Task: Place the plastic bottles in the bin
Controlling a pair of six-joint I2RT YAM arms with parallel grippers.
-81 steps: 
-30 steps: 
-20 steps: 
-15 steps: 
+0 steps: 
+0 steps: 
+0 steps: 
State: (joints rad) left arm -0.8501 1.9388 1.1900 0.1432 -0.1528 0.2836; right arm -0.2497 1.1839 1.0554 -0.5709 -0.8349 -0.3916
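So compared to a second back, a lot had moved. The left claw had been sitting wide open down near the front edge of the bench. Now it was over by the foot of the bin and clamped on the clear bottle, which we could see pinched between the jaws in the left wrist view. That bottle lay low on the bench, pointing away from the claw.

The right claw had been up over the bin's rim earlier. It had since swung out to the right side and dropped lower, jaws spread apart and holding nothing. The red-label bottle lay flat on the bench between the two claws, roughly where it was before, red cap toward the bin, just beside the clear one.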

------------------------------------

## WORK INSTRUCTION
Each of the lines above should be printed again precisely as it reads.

## EXERCISE RESPONSE
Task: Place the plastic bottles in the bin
Controlling a pair of six-joint I2RT YAM arms with parallel grippers.
-81 steps: 
-30 steps: 
-20 steps: 
-15 steps: 
+0 steps: 
+0 steps: 
+0 steps: 
State: (joints rad) left arm -0.8501 1.9388 1.1900 0.1432 -0.1528 0.2836; right arm -0.2497 1.1839 1.0554 -0.5709 -0.8349 -0.3916
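So compared to a second back, a lot had moved. The left claw had been sitting wide open down near the front edge of the bench. Now it was over by the foot of the bin and clamped on the clear bottle, which we could see pinched between the jaws in the left wrist view. That bottle lay low on the bench, pointing away from the claw.

The right claw had been up over the bin's rim earlier. It had since swung out to the right side and dropped lower, jaws spread apart and holding nothing. The red-label bottle lay flat on the bench between the two claws, roughly where it was before, red cap toward the bin, just beside the clear one.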

The exercise requires nothing further.